Laporan oleh wartawan dari newsinpo.com, Deanza Falevi
newsinpo.com, PURWAKARTA –
Saat subuh masih menyebar dengan embun pagi, sekitar puluhan murid senior sekolah menengah atas berasal dari tiga wilayah berbeda yaitu Purwakarta, Subang, dan Karawang, bertemu di markas Kodim 0619 Purwakarta, Jawa Barat pada hari Senin tanggal 9 Juni 2025.
Mereka tidak bermaksud untuk ikut serta dalam suatu kompetisi ataupun acara hiburan, tetapi justru memulai petualangan pengembangan kepribadian yang unik; yaitu program pendidikan setengah militer selama tiga minggu di barak Tentara Militer Regional Bandung.
Sebanyak 45 pelajar dipilih untuk berpartisipasi dalam tahap kedua Program Pendidikan Berbasis Disiplin Semi Militer yang diinisiasi oleh Gubernur Jawa Barat, Dedi Mulyadi.
Mereka adalah pelajar yang memiliki riwayat perilaku bermasalah sejak masa remaja, meliputi absen tanpa izin, mengisap rokok, dan bahkan berpartisipasi dalam pertarungan antargrup.
Akan tetapi, perjalanan mereka tidak diberangkatkan dengan tepuk tangan meriah. Malah air mata dan pelukan bersemayam memandu keberangkatan mereka, terlebih lagi dari anak kepada orang tuanya.
“Saya senang karena ingin melihat anak saya menjadi lebih baik dan disiplin. Namun, rasanya sedih pula, tiga minggu adalah periode waktu yang cukup lama. Kebiasaan kami selalu bersama setiap hari, kini harus berpisah,” ungkap Caswati, ibu dari seorang murid di Subang sambil menahan air matanya saat ditemui oleh reporter pada Senin (9/6/2025).
Perasaan yang sama juga dialami oleh Cicih,orangtua dari seorang murid berasal dari Purwakarta.

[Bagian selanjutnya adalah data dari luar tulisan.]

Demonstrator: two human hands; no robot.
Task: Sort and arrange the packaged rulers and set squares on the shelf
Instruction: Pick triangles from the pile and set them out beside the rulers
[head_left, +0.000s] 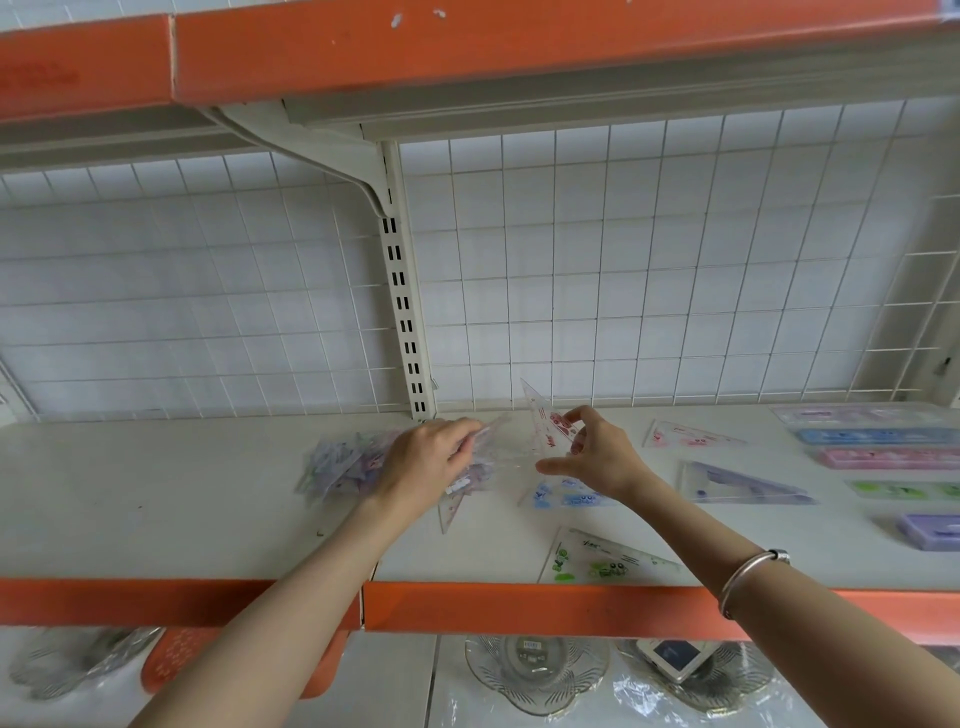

“Awalnya mendaftar karena terbawa emosi, namun saat akan berangkat anakku, perasaanku campur aduk dan ada rasa sedih. Namun, aku harap setelah pulang dari situasi itu, perilakunya bisa berubah. Dia sering kesulitan untuk bangun pagi, gemar begadang, dan merokok. Meskipun bandel, dia tetaplah anak kandungku,” jelas Cicih.
Acara ini mendapatkan respons yang sangat baik di kalangan publik. Bupati Purwakarta, Saepul Bahri Binzein, menyebutkan bahwa ribuan orangtua sudah mendaftarkan putra-putrinya. Akan tetapi, tidak seluruhnya dapat berpartisipasi bersama.
” Ini merupakan gelombang kedua dengan jumlah total 45 siswa. Dari Purwakarta terdapat 19 siswa, sementara sisanya berasal dari Subang dan Karawang. Meskipun banyak yang mendaftar, tetapi proses seleksinya sangat ketat. Kami memastikan bahwa baik para siswa maupun orang tua mereka sungguh-sungguh sudah siap sebelum mengirimkan mereka ke Rindam,” jelasnya lelaki yang biasa disapa Om Zein itu.